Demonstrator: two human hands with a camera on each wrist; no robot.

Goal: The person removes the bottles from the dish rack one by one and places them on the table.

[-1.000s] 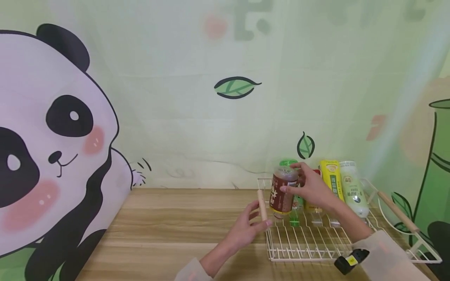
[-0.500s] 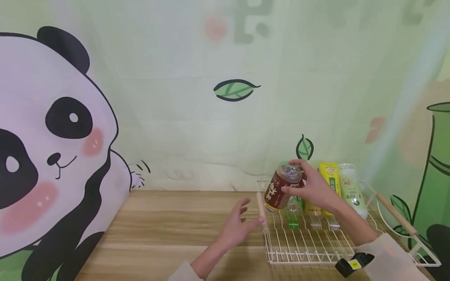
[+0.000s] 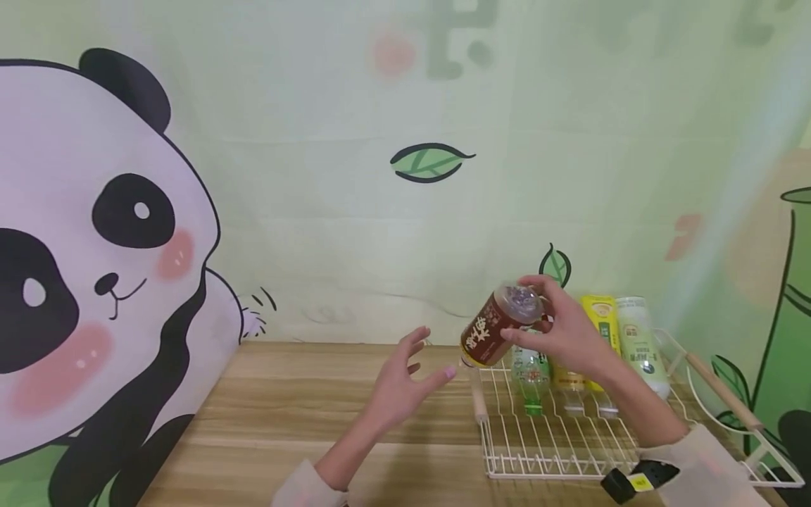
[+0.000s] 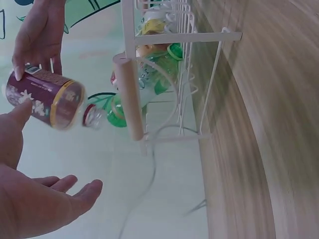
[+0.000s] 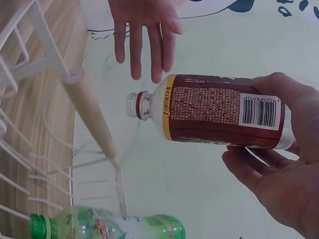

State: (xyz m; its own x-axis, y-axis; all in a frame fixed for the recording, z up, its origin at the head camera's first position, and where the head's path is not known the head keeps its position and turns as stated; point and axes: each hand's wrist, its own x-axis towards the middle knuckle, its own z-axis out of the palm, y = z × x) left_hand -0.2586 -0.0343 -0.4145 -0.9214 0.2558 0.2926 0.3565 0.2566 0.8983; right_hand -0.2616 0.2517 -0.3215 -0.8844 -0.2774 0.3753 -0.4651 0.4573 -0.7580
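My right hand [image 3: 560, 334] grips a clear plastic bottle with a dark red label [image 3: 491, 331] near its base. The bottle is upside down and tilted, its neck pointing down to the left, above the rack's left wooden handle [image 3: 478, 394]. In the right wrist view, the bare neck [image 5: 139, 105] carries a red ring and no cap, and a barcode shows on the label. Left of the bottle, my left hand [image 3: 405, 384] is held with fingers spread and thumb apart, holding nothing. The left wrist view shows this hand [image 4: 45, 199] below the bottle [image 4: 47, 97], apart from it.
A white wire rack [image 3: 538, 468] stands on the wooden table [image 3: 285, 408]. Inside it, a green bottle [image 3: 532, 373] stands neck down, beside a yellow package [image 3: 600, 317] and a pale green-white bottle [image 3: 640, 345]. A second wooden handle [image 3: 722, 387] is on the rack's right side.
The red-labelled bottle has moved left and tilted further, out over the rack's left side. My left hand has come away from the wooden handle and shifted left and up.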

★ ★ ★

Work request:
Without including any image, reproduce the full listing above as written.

Output below:
Demonstrator: two human hands with a camera on each wrist; no robot.

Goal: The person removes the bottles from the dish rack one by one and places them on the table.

[-1.000s] 
[-0.500s] 
[+0.000s] 
[+0.000s] 
[+0.000s] 

State: (xyz m; its own x-axis, y-axis; all in a frame fixed for the recording, z up, its origin at the head camera's first position, and where the head's path is not known the head keeps its position and turns as stated; point and axes: each hand's wrist, its own x-axis towards the middle knuckle, its own z-axis out of the palm, y = z × x) left_hand -0.2586 -0.0343 -0.4145 -0.9214 0.2558 0.2926 0.3565 0.2566 0.8983; right_hand -0.2616 0.2517 -0.3215 -0.8844 -0.2774 0.3753 -0.4651 0.4573 -0.7580
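My right hand [image 3: 560, 334] grips a clear plastic bottle with a dark red label [image 3: 491, 331] near its base. The bottle is upside down and tilted, its neck pointing down to the left, above the rack's left wooden handle [image 3: 478, 394]. In the right wrist view, the bare neck [image 5: 139, 105] carries a red ring and no cap, and a barcode shows on the label. Left of the bottle, my left hand [image 3: 405, 384] is held with fingers spread and thumb apart, holding nothing. The left wrist view shows this hand [image 4: 45, 199] below the bottle [image 4: 47, 97], apart from it.
A white wire rack [image 3: 538, 468] stands on the wooden table [image 3: 285, 408]. Inside it, a green bottle [image 3: 532, 373] stands neck down, beside a yellow package [image 3: 600, 317] and a pale green-white bottle [image 3: 640, 345]. A second wooden handle [image 3: 722, 387] is on the rack's right side.
The red-labelled bottle has moved left and tilted further, out over the rack's left side. My left hand has come away from the wooden handle and shifted left and up.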

The output is finished, and nothing else is needed.